Specific Aim 1: Taking advantage of structural and mechanistic similarities between serine β-lactamases (SBLs) and MBLs, we will explore the inhibitory activity of two different categories of “cross-class” inhibitors; the first being BATSIs that inhibit SBLs while bearing a zinc binding group (ZBG) targeting MBLs, and the second being cyclic oxaboronates that interact with both SBLs and MBLs, mimicking the tetrahedral intermediate complex of enzyme and inhibitor.
Specific Aim 2: Improve penetration of inhibitors in the periplasmic space. Synthesize novel BATSIs that use Fe3+ mediated transport and/or are conjugated to β-lactams that penetrate CRAb readily and resist efflux. An in-depth analysis of CarO will be undertaken using a series of imipenem-like BATSIs to understand transport. To these ends, we will perform molecular modeling and structural analyses to give us insight on how to overcome this cell penetration barrier.

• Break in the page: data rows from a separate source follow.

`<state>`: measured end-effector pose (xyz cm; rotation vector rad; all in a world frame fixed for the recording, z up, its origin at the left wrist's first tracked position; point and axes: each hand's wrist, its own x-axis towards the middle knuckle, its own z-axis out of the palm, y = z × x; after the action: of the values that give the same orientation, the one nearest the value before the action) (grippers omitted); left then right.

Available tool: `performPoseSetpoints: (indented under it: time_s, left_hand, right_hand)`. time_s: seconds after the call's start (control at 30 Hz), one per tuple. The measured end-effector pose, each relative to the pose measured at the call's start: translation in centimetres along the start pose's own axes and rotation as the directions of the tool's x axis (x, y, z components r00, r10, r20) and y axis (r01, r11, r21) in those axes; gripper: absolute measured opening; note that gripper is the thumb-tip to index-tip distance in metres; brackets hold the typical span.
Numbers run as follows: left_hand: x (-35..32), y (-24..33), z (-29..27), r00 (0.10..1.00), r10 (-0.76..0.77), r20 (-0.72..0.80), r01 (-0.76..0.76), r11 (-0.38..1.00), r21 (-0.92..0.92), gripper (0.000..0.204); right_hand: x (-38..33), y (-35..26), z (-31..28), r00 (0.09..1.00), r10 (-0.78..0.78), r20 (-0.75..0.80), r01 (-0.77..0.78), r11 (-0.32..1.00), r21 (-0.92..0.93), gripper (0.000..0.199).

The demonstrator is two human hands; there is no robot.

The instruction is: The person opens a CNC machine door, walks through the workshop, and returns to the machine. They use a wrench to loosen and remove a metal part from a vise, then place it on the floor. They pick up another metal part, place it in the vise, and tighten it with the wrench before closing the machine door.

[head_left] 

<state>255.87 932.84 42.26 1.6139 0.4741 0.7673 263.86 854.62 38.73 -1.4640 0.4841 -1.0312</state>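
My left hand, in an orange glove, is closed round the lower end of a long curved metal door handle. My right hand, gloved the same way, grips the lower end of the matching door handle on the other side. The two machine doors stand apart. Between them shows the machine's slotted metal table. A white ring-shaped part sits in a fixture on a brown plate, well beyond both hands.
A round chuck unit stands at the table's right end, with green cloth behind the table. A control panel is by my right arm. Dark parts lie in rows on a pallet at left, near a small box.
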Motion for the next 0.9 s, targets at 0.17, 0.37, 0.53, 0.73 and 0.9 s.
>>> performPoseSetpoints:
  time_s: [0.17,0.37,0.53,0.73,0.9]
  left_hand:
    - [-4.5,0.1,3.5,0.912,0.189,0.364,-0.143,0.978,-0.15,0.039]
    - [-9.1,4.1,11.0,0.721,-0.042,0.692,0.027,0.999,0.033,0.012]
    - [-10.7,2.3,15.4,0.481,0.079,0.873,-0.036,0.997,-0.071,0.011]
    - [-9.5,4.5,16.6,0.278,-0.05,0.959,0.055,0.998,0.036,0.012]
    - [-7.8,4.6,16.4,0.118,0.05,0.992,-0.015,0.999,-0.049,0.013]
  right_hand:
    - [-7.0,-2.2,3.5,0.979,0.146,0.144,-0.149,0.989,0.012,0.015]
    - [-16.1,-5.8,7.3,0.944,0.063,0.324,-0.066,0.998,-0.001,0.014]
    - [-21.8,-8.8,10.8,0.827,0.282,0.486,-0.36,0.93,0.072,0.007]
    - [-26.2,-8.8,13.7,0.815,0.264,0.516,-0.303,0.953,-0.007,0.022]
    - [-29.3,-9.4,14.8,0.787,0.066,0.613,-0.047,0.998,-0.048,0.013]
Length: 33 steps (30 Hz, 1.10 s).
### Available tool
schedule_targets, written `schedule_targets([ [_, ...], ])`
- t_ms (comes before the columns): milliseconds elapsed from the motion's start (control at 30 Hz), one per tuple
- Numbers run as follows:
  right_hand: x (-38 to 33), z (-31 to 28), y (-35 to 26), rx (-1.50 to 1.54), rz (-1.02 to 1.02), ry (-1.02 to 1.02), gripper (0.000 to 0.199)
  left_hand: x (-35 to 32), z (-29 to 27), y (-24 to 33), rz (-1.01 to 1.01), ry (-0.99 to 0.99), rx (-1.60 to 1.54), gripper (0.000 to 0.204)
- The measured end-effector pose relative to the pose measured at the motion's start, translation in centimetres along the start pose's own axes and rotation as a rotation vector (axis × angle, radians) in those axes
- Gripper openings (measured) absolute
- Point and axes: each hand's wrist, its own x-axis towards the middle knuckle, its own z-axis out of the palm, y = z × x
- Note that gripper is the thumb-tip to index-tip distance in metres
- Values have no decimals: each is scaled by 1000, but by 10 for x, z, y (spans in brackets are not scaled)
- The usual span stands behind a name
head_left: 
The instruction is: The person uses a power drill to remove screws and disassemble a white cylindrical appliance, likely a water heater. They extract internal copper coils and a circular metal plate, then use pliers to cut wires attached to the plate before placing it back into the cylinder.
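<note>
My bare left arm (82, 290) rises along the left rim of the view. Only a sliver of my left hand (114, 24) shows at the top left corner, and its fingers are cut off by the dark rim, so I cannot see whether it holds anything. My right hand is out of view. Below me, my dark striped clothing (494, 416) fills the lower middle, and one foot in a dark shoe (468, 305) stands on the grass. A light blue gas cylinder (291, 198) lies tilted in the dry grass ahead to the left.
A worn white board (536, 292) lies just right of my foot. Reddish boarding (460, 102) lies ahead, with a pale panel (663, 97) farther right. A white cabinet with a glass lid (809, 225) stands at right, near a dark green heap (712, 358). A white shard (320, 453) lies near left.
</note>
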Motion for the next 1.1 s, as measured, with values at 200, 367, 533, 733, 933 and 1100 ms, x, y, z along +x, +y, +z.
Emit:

Specific Aim 3: Use high-throughput screening (HTS) to identify small molecules that selectively kill OXA expressing Ab and identify the cellular target of these inhibitors.
For Specific Aims 1-2, we will evaluate BATSIs for in vitro activity against select class C ADC, class D OXA, and class B IMP β-lactamases, in addition to validating the selected inhibitors against a panel of well-characterized clinical strains in our collection. As done previously, we will perform kinetic and structural analyses of these BATSIs. This will allow us to better understand the active sites of these enzymes and determine binding site “hot spots” that will inform our progressive iterations of inhibitor design. Next, we will begin to reveal the molecular properties necessary to facilitate porin transport. Finally, after suitable candidates are identified, animal testing will validate these findings for drug candidacy. For Specific Aim 3, in a complementary approach, we will take advantage of the cellular vulnerabilities exhibited by OXA-23 expressing Ab to develop targeted therapies that selectively kill resistant bacteria.